L’argent, nouveau talon d’Achille du solaire
Derrière cette inflation des coûts se cache une autre menace : la flambée du prix de l’argent. Bien que ce métal ne représente que moins de 5 % du poids d’un panneau solaire, il compte pour jusqu’à 30 % du coût d’une cellule. Selon Heraeus, 4 000 tonnes d’argent – soit 14 % de la production mondiale – ont été utilisées pour la fabrication de panneaux en 2023. Une dépendance appelée à croître, puisque cette part pourrait atteindre 20 % d’ici 2030.
Les causes de cette hausse sont multiples : tensions géopolitiques, pénuries d’approvisionnement et demande accrue, notamment de la part des centres de données liés à l’intelligence artificielle. Résultat, le cours de l’argent a bondi de plus de 150 % en quelques semaines début 2026, faisant de ce métal le principal poste de coût pour les fabricants. « Ces hausses sur les matières premières mettent du temps à se répercuter sur l’ensemble de la chaîne de valeur et devraient atteindre les consommateurs finaux cet été », explique Schall. À terme, cette situation pourrait entraîner des augmentations de 15 à 20 % pour certains composants solaires.
L’Europe tente de sécuriser son approvisionnement, mais reste vulnérable
Face à cette double pression – fiscale et métallurgique –, l’Europe tente de réduire sa dépendance à la Chine. Pourtant, ses marges de manœuvre restent limitées. En 2024, l’UE a importé pour 14,6 milliards d’euros de produits liés aux énergies vertes, dont une écrasante majorité en provenance de Chine. Les rares usines européennes se concentrent sur l’assemblage final, une étape peu rentable face à la production chinoise. « Il existe des usines dans d’autres pays, y compris en Europe, mais elles ne peuvent pas rivaliser en termes de coûts », reconnaît Schall.
Pour contourner ce problème, certains acteurs explorent des alternatives, comme le remplacement de l’argent par du cuivre dans les cellules solaires. Une transition qui pourrait permettre d’économiser 12,8 milliards d’euros par an à l’échelle mondiale, selon les estimations. Cependant, le cuivre n’est pas épargné par la hausse des prix, même si son inflation reste moins marquée que celle de l’argent. « Les prix du cuivre, de l’aluminium et du lithium ont fortement augmenté depuis fin 2025 », précise Schall, en raison de la demande croissante des secteurs technologiques et des incertitudes géopolitiques.

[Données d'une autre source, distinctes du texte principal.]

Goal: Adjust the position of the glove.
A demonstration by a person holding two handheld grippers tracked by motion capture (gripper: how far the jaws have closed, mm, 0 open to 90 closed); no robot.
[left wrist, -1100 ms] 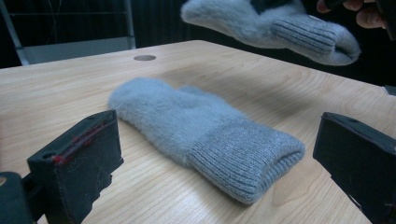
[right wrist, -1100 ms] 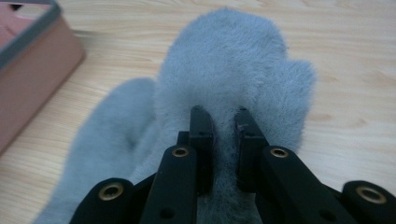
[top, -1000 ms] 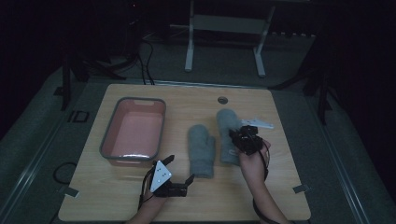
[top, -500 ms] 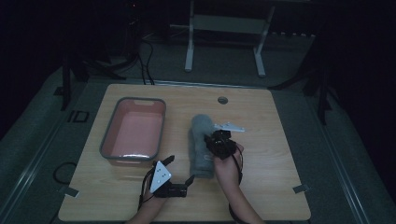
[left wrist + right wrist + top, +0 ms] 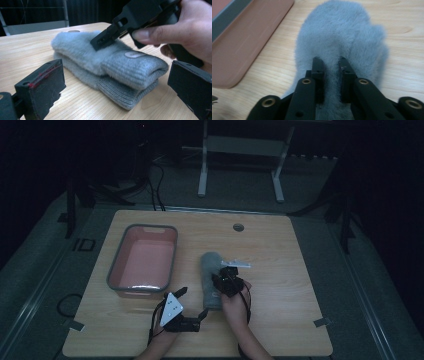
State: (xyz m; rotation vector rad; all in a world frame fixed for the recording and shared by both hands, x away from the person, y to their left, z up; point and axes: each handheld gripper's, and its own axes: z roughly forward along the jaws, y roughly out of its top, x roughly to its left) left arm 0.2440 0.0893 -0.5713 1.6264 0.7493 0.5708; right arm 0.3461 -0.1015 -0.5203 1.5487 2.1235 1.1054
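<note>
I am pinching the upper grey mitten (image 5: 342,45) between the jaws of my right gripper (image 5: 331,67), having carried it leftward from beside the lower mitten (image 5: 117,90) onto it, at the centre of the high view. So the pair is now stacked. My left gripper (image 5: 112,82) is waiting unclenched at the cuffs, right of the pink bin (image 5: 145,257).

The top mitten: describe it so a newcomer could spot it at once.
Start at the pink tub on the wooden table, then look to its right. Two grey mittens lie stacked there; the top mitten is the one whose fluffy back the right tool pinches.
</note>
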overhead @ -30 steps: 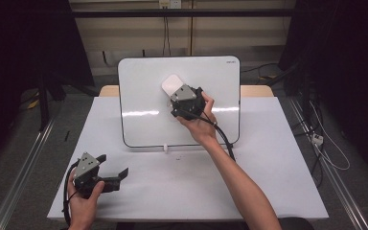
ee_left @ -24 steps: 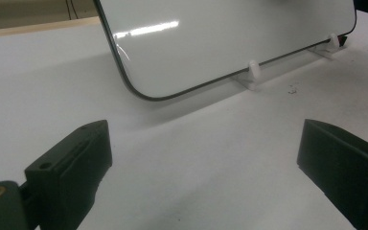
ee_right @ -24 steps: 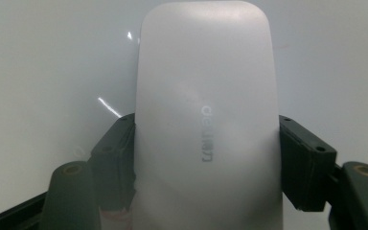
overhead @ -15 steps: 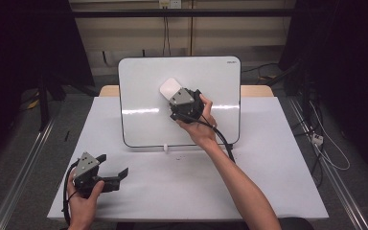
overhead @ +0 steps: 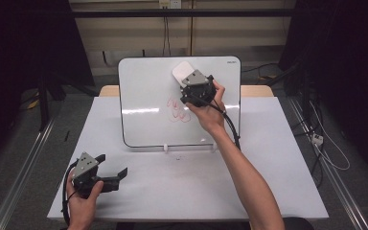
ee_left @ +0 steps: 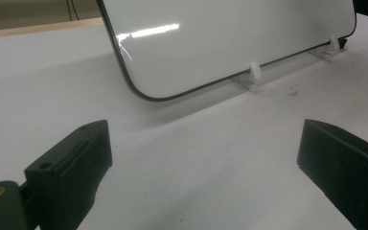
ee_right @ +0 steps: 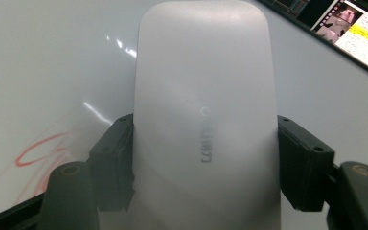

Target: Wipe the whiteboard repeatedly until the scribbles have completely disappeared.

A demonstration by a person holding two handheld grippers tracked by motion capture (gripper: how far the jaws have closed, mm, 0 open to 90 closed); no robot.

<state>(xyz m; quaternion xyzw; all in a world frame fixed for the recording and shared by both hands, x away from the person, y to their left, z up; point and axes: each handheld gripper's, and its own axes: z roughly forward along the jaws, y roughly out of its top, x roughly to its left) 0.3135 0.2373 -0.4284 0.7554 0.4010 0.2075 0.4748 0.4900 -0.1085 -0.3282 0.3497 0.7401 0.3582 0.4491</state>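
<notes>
White table, right gripper fingers clamping eraser

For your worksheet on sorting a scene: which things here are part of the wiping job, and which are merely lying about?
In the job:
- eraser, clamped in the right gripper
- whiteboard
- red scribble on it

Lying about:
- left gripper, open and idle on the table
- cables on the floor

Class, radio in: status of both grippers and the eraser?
Right gripper clamps eraser against whiteboard. Red scribble remains. Left gripper open, idle on table. Nothing obstructing.
</notes>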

Alors que l’Europe cherche à concilier transition énergétique et résilience industrielle, le marché du solaire illustre les défis posés par la mondialisation et la volatilité des matières premières. Si les ménages et les entreprises restent incités à investir dans le photovoltaïque grâce à son coût encore attractif, la prudence s’impose : les prix pourraient bien avoir atteint leur plancher.
L’argent est utilisé pour créer des contacts électriques dans les cellules photovoltaïques, car c’est le meilleur conducteur métallique d’électricité et de chaleur. Bien qu’il ne représente que moins de 5 % du poids d’un panneau, il peut compter pour jusqu’à 30 % du coût d’une cellule solaire, selon Heraeus. Son prix a explosé en 2026, passant de 20 dollars l’once en 2020 à plus de 50 dollars début 2026, selon Euronews FR.
Les analystes ne s’attendent pas à un ralentissement significatif de la demande, car le solaire reste 50 % moins cher qu’en 2023 et continue de couvrir près d’un quart de la consommation électrique européenne. Cependant, la hausse des coûts pourrait ralentir certains projets marginaux ou retarder des investissements, surtout si les prix des matières premières restent élevés jusqu’à l’été 2026. Les systèmes décentralisés (toitures, ombrières) devraient être moins touchés, selon InfoLink Consulting.